But I wanted more. I wanted the sun to notice me. I wanted his eyes to shine the way they did when he held a ball and his heart to race the way it did when he stepped on court. All those emotions he put behind describing a game and what it meant for him, I dreamt he'd use for me and I'd get to keep the contentment of knowing that those cozy feelings were just for me. To have caught my own star and stashed it away in the pockets of my heart.

Maybe the universe wished spring upon me in second year, when he finally turned around and actually saw me. When that radiant smile was mine and he said "Kodama you're third in the class aren't you? Do you think you could explain this to me?" and I told him that nothing would make me more happy.

Or maybe it's that when you love something enough, you learn to make your own seasons. And maybe I learned that from watching him.

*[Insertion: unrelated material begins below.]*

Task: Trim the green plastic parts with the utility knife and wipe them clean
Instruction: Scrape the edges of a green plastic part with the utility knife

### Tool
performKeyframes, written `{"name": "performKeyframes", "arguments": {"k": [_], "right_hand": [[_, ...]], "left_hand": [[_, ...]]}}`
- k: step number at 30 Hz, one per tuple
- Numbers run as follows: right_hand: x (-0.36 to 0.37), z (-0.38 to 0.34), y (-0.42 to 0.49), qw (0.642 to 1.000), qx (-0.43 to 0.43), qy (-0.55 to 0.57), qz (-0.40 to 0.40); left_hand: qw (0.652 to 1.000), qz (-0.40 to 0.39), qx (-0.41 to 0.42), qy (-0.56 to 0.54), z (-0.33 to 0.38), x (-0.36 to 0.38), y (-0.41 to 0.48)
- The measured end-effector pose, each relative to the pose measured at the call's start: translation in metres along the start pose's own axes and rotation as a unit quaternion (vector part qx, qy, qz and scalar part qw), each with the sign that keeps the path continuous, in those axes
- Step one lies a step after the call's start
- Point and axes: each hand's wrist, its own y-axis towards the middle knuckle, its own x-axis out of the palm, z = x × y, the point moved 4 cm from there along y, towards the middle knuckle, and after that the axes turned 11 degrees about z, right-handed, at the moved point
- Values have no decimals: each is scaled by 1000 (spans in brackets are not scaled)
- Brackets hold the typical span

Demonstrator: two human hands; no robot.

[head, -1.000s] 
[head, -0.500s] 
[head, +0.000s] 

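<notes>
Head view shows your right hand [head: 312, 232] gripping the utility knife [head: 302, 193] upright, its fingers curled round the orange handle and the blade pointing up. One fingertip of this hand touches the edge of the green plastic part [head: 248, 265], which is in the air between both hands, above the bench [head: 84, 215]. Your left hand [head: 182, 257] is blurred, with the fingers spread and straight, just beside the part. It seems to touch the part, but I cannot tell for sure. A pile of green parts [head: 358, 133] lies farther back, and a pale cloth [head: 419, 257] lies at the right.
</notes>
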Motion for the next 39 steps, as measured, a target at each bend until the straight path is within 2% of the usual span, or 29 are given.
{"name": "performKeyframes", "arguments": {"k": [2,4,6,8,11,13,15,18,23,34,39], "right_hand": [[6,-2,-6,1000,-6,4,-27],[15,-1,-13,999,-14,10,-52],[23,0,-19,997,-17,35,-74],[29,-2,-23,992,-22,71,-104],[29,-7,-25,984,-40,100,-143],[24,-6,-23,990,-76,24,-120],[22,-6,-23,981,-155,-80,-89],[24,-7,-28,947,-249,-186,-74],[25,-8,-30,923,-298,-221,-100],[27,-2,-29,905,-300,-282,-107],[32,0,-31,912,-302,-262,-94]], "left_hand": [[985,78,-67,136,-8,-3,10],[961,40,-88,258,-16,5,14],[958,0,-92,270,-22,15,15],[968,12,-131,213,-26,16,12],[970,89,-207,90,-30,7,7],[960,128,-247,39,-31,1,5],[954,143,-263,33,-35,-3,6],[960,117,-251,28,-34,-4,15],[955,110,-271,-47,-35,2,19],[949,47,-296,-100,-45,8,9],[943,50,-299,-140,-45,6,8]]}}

From watching the master of taking what life has given you and turning it into your wildest dreams. He'd laughed in the face of every passing statement about his height, worked in the midst of being told he needed more experience, and blew past everyone's expectations of him in just a year.

I couldn't wait to see what else he'd do and I thought, this time, I'd do more to make him notice me too. I, too, would take what was given to me and turn it into more. Make each second in the ray last for all their worth and bloom into my own sense of beauty when the sun wasn't looking. Until I became a star he couldn't look away from.

And then, finally, I could hold the sun and he, in turn, decided I was his shooting star.

Third year with him was summer. It held all the joy of finally standing in sunbeams and feeling all of their warmth at once. It was the feeling of closing your eyes and still being able to tell it was daylight. It was holding hands while running and strawberry ice cream melting down your wrist as you tried to savor the taste of every instant. It was bumps and bruises, whispers through the phone and stolen kisses on park benches. Being loved by Shoyo was pink cheeks and calloused hands, clear nights filled with stars and picnic blankets on grassy hills, bugs singing in the nighttime and cotton candy skies. To have his heart and to give mine in return — it was happiness and sunshine and everything I could have possibly wished it to be.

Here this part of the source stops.